The Edge of the World

A guest essay by Sara Miles ( Sara is Director of Ministry at St. Gregory of Nyssa Episcopal Church in San Francisco ( and the author of Take This Bread and Jesus Freak: Feeding Healing Raising the Dead.

For Sunday April 1, 2012
Palm Sunday or Passion Sunday, the Sixth Sunday in Lent

Lectionary Readings (Revised Common Lectionary, Year B)

Isaiah 50:4–9a

Psalm 31:9–16

Philippians 2:5–11

Mark 14:1–15:47

           This week the grace of the Holy Spirit calls out to us. It’s Palm Sunday, Passion Sunday, the end of Lent and the beginning of Holy Week. For the last forty days, as we sang way back on Ash Wednesday, the church has been “sailing across the great sea of the fast.” And this week we’re about to — thrillingly, scarily — sail right off the edge of the world.

Jesus's Triumphal Entry, Medieval Syriac manuscript.
Jesus's Triumphal Entry, Medieval Syriac manuscript.
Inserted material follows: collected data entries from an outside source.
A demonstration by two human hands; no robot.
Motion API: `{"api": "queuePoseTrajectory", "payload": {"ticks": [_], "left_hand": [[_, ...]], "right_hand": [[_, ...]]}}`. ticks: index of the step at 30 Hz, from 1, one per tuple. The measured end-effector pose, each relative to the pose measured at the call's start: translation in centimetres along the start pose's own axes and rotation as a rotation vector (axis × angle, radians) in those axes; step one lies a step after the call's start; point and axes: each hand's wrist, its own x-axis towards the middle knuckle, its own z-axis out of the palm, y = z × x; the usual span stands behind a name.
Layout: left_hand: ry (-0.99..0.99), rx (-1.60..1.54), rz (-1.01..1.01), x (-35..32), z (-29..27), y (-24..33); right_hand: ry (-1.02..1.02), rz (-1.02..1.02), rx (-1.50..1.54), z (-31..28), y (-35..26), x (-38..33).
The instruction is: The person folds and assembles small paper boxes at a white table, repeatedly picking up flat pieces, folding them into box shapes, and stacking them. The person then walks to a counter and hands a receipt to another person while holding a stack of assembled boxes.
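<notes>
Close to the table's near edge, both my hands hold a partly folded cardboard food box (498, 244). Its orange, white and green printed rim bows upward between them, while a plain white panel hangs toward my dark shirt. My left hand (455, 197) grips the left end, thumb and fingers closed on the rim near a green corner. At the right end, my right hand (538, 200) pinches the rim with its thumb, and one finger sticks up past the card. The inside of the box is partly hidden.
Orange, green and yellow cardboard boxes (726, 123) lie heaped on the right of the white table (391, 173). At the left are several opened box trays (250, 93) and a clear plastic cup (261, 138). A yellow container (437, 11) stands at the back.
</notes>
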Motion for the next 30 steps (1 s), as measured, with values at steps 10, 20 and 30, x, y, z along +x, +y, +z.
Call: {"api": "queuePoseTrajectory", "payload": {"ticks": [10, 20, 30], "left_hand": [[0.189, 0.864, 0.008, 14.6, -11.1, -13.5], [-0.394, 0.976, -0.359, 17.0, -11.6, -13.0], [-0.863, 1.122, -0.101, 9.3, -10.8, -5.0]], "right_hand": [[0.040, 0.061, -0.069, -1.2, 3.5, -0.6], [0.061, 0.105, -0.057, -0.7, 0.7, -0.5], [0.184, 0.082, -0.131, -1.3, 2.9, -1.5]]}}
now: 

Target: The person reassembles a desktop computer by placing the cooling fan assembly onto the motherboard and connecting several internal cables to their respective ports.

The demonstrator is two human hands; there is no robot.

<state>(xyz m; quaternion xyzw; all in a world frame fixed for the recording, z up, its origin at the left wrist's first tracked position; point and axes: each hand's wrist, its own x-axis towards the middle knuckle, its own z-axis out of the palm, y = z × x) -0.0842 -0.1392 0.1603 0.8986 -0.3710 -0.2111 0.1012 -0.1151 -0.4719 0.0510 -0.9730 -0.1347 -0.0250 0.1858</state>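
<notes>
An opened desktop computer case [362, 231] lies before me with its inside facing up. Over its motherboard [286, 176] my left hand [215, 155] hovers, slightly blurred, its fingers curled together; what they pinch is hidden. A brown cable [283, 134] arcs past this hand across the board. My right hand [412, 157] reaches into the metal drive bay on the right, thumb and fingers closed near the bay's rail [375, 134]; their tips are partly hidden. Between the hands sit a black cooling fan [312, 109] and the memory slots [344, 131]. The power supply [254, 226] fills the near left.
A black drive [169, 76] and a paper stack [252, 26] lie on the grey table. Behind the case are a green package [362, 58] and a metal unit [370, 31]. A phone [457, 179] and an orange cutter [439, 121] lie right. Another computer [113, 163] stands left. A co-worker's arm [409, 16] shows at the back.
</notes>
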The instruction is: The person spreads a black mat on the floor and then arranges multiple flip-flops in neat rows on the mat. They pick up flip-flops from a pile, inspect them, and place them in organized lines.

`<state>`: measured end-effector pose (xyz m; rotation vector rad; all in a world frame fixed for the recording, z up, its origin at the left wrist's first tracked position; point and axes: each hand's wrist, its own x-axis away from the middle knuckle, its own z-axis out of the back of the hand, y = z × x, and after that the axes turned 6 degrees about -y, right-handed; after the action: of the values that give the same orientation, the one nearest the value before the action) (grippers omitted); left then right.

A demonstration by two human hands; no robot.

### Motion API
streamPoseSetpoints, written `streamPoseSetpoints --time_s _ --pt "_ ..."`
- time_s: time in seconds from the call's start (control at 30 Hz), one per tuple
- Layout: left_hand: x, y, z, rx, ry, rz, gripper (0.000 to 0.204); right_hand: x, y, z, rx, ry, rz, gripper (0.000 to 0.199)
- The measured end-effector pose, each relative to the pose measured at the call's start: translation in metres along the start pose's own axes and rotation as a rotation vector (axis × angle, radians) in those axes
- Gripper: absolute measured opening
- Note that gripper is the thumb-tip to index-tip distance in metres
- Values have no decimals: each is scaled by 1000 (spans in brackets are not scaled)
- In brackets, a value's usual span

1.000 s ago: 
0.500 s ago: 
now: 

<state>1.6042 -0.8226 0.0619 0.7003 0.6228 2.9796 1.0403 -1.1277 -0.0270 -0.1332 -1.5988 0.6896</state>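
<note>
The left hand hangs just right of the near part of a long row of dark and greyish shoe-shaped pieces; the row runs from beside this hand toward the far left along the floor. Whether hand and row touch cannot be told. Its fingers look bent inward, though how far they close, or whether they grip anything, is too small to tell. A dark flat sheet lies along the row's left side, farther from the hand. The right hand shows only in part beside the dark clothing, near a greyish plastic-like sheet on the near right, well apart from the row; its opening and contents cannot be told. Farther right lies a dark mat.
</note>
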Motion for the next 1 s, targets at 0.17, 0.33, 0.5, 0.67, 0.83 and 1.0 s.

           Working in a church during this season is really weird. The Gospel narrative is moving faster and faster. We’re getting caught up in this dramatic story: the growing crowds, the escalating miracles, Jesus’ increasingly reckless self-revelation. We’re swimming in long, long passages of the most intense Scripture: living water, spit and mud turned into vision, the wild shout of COME OUT to a dead man, a flood of tears and perfume, the whole sense of gathering doom and meaning and danger and glory.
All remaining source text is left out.